Today for some reason I started thinking again about the flood levy – an issue I was quite worked up about prior to starting this blog. As a Queenslander I hope to see the state rebuild quickly and effectively from the floods. I live in Canberra now, but was back home when the floods hit, and the proximity to the damage and despair really amplified my feelings for those who were effected (or is “it affected”?…I still get those confused after numerous explanations).
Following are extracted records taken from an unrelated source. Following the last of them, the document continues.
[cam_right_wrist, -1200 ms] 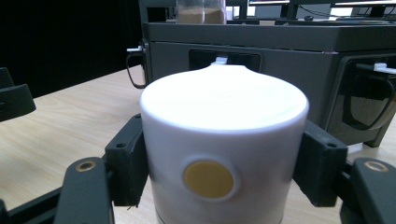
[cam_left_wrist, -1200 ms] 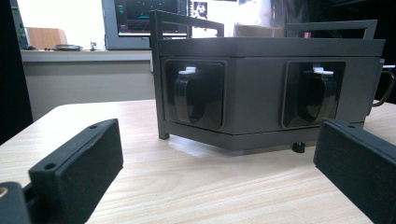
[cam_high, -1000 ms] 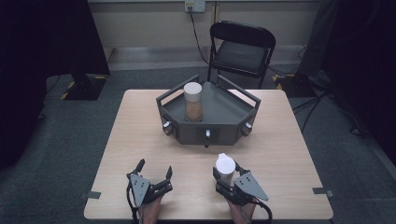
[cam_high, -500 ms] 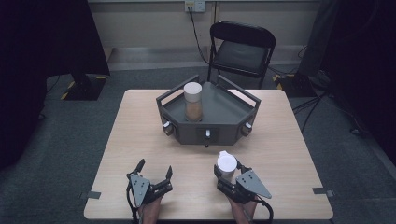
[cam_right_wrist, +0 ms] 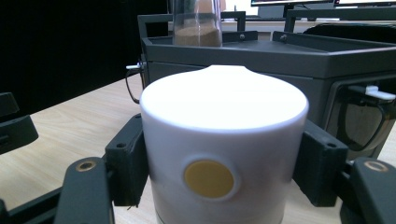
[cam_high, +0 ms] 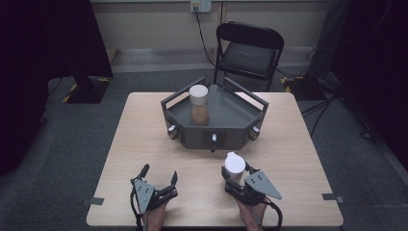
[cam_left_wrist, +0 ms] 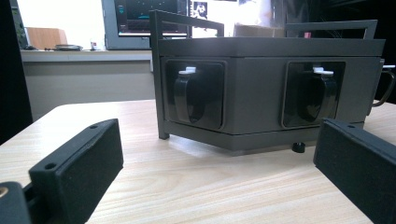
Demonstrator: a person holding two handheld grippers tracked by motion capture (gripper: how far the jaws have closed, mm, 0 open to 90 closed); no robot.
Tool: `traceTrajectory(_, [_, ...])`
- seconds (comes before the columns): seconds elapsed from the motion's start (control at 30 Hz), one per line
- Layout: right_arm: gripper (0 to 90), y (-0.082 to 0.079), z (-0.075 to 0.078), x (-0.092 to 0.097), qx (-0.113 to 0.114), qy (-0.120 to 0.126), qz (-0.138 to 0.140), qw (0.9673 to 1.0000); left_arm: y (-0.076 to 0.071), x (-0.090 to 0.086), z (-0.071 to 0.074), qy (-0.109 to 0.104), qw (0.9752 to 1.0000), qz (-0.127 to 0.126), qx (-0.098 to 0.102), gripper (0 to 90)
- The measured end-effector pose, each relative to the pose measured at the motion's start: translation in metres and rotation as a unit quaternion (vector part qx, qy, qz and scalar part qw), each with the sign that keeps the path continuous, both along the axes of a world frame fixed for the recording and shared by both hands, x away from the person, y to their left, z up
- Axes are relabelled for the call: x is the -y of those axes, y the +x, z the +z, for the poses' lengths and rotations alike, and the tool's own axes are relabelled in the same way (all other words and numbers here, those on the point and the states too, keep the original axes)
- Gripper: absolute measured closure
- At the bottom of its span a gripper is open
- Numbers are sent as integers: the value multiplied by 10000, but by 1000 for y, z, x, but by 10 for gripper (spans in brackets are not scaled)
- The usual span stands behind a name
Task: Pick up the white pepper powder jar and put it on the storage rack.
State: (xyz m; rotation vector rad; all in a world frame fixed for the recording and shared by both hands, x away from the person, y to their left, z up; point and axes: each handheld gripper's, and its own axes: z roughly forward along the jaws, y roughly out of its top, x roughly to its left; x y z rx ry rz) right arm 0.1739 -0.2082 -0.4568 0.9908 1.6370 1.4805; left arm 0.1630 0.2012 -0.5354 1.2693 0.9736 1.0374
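The right gripper (cam_high: 236,174) is closed on a white container (cam_high: 235,166) and holds it upright by its sides; in the right gripper view the two black jaws press on the white container (cam_right_wrist: 223,144) from left and right, and a small yellow round mark sits on its front wall. It stands at the near right part of the wooden table (cam_high: 298,159), just in front of the dark grey tray (cam_high: 231,113), and from the pictures I cannot tell if its bottom touches the table or is slightly above it. The left gripper (cam_high: 159,180) is open and empty, it rests low near the front edge of the table, well apart from the tray; in its own view the jaws stand wide and between them the front wall of the tray (cam_left_wrist: 254,88) with two black knobs is visible. On the tray a jar (cam_high: 198,104) with a pale lid and brown content stands upright, toward its left side. I judge that the step in hand is carrying the white container toward the tray. The next move probably calls for lifting it high enough to pass over the tray rim, keeping it vertical, and putting it down beside the jar without hitting it. Behind the table stands a black chair (cam_high: 248,50).
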Motion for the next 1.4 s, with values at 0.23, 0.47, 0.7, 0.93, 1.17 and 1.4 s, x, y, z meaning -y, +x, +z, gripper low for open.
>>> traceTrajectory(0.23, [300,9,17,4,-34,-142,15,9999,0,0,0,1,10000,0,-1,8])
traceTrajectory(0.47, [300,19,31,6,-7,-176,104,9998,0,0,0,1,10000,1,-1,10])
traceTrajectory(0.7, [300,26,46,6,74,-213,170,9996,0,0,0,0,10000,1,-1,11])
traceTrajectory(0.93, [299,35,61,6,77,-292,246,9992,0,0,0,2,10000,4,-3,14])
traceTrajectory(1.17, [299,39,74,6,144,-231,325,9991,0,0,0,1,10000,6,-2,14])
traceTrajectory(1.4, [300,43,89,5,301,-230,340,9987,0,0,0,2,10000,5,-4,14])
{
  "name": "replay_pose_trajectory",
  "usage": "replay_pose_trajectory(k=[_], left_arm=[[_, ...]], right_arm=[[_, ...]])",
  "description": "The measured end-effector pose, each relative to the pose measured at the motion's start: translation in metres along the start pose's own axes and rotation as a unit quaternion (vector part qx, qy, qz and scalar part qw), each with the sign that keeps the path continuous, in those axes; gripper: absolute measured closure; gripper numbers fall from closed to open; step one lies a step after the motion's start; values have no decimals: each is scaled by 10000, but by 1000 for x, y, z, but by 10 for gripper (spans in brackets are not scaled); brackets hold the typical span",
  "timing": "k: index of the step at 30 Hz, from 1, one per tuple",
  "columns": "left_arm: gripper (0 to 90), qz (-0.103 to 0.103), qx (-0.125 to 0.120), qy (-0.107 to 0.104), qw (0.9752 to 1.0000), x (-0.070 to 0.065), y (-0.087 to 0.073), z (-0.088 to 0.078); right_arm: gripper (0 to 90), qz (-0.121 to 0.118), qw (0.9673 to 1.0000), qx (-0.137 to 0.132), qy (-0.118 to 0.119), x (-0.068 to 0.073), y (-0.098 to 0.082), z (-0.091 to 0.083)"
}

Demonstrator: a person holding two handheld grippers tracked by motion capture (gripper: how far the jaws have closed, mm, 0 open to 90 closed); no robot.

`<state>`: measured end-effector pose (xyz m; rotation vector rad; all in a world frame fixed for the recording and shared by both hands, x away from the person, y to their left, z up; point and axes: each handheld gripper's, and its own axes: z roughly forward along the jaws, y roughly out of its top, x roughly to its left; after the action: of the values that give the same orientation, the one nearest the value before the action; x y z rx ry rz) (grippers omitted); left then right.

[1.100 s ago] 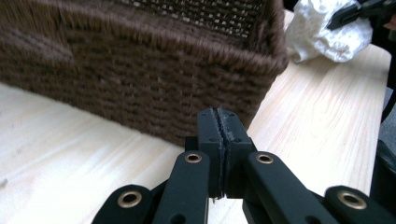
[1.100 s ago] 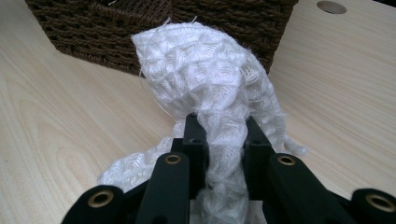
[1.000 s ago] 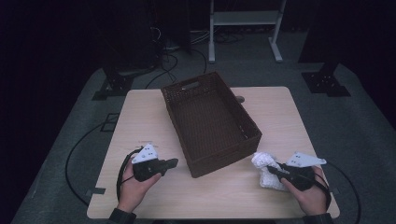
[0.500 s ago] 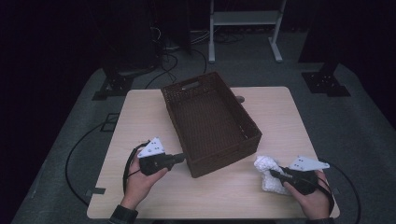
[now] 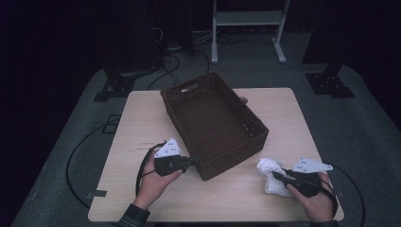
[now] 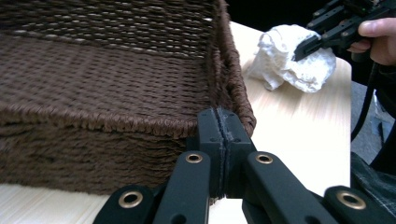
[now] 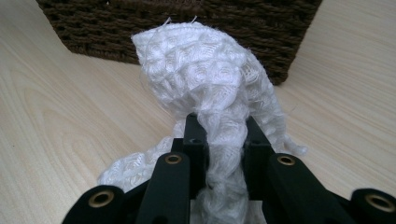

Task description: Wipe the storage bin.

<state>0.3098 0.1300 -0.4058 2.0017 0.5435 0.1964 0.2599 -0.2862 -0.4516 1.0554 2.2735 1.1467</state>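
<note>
Cloth [image 7: 210,88] in right gripper [image 7: 219,140] (jaws pinching)

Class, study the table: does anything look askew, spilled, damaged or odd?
The dark brown woven basket sits skewed, its sides at an angle to the edges of the light wooden table. The white knitted cloth lies crumpled outside it, pinched by the right hand-held gripper. Nothing looks spilled or damaged.

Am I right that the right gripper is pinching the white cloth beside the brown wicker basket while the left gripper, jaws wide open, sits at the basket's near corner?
Nearly: the left gripper's jaws are shut, pads pressed together with nothing between them, as the left gripper view shows. The rest holds: the right gripper pinches the white cloth beside the brown wicker basket.
</note>
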Motion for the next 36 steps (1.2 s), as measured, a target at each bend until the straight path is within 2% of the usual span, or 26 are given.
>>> replay_pose_trajectory(k=[5,14,26,32,36], left_arm=[[889,31,64,-146,9999,-6,9,16],[890,34,138,-287,9995,-15,25,44],[897,25,171,-488,9987,-18,43,78],[896,123,214,-537,9983,-19,51,92],[897,73,168,-587,9981,-19,54,99]], right_arm=[[763,15,10000,-2,-12,-1,0,-1],[762,14,10000,-2,-25,-2,-1,-2],[764,19,10000,20,-20,-2,-1,-1],[764,13,10000,37,-17,-3,-1,0],[764,14,10000,39,-12,-3,-1,0]])
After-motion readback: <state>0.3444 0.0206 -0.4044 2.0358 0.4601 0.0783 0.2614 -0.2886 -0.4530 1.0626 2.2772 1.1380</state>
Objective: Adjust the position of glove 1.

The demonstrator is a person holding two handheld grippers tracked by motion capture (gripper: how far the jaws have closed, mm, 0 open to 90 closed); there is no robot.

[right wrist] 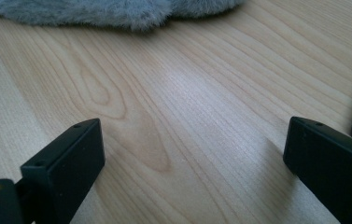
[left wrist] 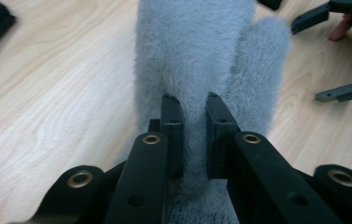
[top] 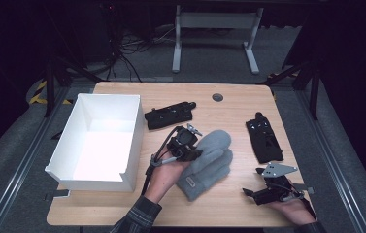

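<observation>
Left tongs (left wrist: pixel 193 140) pinch the fuzzy grey mittens (top: pixel 208 162) on the worktop (top: pixel 229 111), while the right tongs (right wrist: pixel 192 163) sit wide apart, holding nothing.

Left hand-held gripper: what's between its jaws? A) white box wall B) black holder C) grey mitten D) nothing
C: in the left gripper view the left hand-held gripper has its jaws pinched on the fuzzy grey mitten; the high view shows it over the mitten too, beside the white box.
</observation>
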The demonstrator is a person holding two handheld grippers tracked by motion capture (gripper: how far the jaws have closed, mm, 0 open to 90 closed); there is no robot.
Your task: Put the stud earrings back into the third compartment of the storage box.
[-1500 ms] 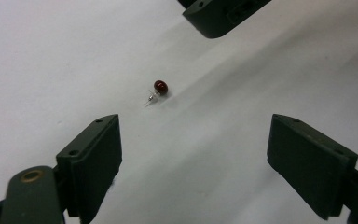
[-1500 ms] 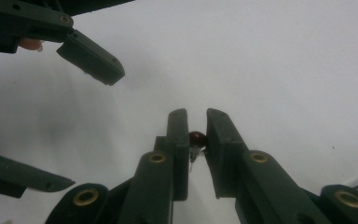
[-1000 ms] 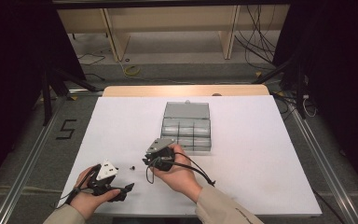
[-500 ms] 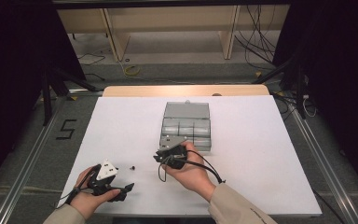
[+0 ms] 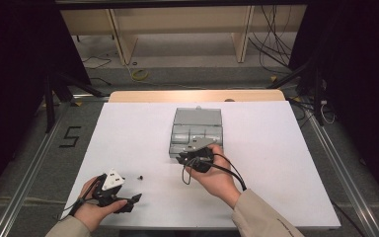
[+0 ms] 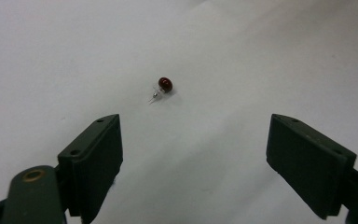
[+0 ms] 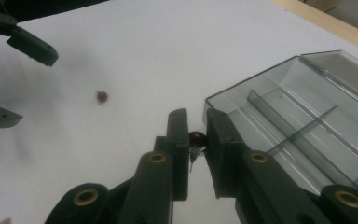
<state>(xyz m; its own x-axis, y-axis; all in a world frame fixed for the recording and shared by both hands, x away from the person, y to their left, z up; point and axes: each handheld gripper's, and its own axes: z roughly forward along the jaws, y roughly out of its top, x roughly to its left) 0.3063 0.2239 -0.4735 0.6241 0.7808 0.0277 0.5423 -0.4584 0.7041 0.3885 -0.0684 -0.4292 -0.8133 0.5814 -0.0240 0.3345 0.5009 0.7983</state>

Nevertheless, I do not support the Government’s flood levy. I’m no economisticianianado, but I trust my judgement to spot a dud policy when I see one. The policy may be, according to certain economists, good fiscal policy or bad fiscal policy, but that’s not my primary concern with it. My concern is the reiteration of this debt crisis false-alarm and the ensuing impulse towards austerity. I cannot support an economic policy which has, as its prime goal, political face-saving.

The only reason. I repeat, the ONLY reason there is an imposition of a levy is to return to surplus in 2012-13. To reach some artificial indicator that Gillard and Swan decided was politically expedient. And what does it indicate? The health of the economy? Not on your life. A figure, an artificial bloody figure. And for that, we simply must cut important public expenditure in health, science and welfare (it’s coming).

This obsession with budget surpluses is a cancer on our democracy. There are no sensible economic policy debates anymore just a slavish acceptance that SurplusGood, DeficitBad, end of discussion. And it pervades every aspect of political decision-making.

The day I think cuts to expenditure are founded on genuine economic concerns is the day the Government proposes to trim the fat of middle-class welfare. That’ll be the day! Much easier to demonise the poorest members of our society instead.